Numerical Convergence of a dynamic chaotic system [duplicate]

Forgive the possibly naive question, but I'm returning to a basic undergrad-level study of chaotic dynamical systems and can't quite seem to reconcile the notion that in order for a dynamical system to be considered chaotic, it must have positive global Lyapunov exponents. Such exponents, of course, drive the divergence of trajectories. However, topological transitivity implies that trajectories can get arbitrarily close as well over some finite time. It seems that positive Lyapunov exponents would disallow this mixing. Is there a point at which these positive exponents no longer describe the system, and the mixing behavior begins?


Solution 1:

Is there a point at which these positive exponents no longer describe the system, and the mixing behavior begins?

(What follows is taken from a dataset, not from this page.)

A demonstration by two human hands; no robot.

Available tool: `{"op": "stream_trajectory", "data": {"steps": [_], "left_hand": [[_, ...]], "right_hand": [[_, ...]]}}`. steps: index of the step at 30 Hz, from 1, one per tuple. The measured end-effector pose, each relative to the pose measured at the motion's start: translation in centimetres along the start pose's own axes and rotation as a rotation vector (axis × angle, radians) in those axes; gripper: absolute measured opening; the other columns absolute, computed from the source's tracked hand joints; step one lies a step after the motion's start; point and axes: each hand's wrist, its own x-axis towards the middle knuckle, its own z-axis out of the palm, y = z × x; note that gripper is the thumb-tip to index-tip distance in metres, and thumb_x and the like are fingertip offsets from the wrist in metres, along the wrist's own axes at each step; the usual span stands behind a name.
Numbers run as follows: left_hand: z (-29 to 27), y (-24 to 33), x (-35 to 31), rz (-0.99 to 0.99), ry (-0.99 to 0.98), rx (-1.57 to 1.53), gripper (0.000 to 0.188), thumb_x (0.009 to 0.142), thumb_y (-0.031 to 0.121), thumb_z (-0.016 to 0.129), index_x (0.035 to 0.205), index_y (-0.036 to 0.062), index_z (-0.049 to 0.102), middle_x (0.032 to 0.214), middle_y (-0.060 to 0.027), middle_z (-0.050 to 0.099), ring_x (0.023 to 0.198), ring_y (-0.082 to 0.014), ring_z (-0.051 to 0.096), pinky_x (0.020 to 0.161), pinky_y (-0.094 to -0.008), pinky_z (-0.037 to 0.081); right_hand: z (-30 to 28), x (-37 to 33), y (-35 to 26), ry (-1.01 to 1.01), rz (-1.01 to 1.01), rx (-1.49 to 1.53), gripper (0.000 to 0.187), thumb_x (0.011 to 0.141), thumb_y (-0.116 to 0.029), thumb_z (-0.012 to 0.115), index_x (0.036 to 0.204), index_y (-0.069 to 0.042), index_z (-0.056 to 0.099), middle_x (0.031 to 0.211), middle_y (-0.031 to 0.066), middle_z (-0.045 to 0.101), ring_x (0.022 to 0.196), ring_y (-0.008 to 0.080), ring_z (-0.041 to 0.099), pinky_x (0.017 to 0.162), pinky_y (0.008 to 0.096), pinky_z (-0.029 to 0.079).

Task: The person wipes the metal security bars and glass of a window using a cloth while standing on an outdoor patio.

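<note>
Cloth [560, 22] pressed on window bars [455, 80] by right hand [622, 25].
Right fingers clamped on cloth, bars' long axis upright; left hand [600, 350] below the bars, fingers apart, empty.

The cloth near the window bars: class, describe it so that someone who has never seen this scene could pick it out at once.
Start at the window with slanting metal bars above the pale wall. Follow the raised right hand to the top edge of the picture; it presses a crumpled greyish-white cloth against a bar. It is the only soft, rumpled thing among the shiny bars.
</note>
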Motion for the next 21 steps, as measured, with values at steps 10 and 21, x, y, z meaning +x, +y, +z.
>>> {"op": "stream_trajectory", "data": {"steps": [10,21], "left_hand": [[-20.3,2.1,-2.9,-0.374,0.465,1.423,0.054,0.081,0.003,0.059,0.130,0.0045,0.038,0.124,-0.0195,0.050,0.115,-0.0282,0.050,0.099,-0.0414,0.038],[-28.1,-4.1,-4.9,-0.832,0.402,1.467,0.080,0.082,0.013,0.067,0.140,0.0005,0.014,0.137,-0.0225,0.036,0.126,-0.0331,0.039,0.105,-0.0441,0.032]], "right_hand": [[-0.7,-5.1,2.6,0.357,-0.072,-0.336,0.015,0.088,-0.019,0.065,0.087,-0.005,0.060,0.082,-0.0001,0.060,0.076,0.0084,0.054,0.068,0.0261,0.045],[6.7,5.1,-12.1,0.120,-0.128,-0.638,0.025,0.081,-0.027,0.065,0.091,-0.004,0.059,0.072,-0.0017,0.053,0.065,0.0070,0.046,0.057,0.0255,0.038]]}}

Yes. The exponential divergence described by the Lyapunov exponents only affects trajectories whose separation is sufficiently close. Also, it only holds on average. For example, you can define the largest Lyapunov exponents as follows:

$$ λ_1 := \lim_{τ→∞} \; \lim_{|x(t)-y(t)|→0}\; \frac{1}{τ} \ln\left(\frac{|x(t+τ)-y(t+τ)|}{|x(t)-y(t)|}\right) $$

where $x$ and $y$ are two trajectories of your dynamics. Here, the limit $|x(t)-y(t)|→0$ ensures that you only consider the separation of infinitesimally close trajectories. (Also, see this question on Physics.)

Once the separation of trajectories becomes too large, it is not exponentially growing but governed by the large-scale dynamics of the system. It then has some value that is of the order of magnitude of the size of the attractor (or invariant set) of your dynamics. E.g., here is the temporal evolution of two trajectories of the Lorenz system (attractor diameter $\approx 30$) starting off close by:

enter image description here

Now, you can see, that once the separation has reached the order of the magnitude of the attractor, it occasionally shrinks again (growing roughly exponentially afterwards). So the trajectories can come close to each other again. This happens along a direction corresponding to a negative Lyapunov exponent. This direction is orthogonal to the direction of largest separation which causes the positive Lyapunov exponents. This shrinking can be arbitrarily small and is the backbone of the topological transitivity.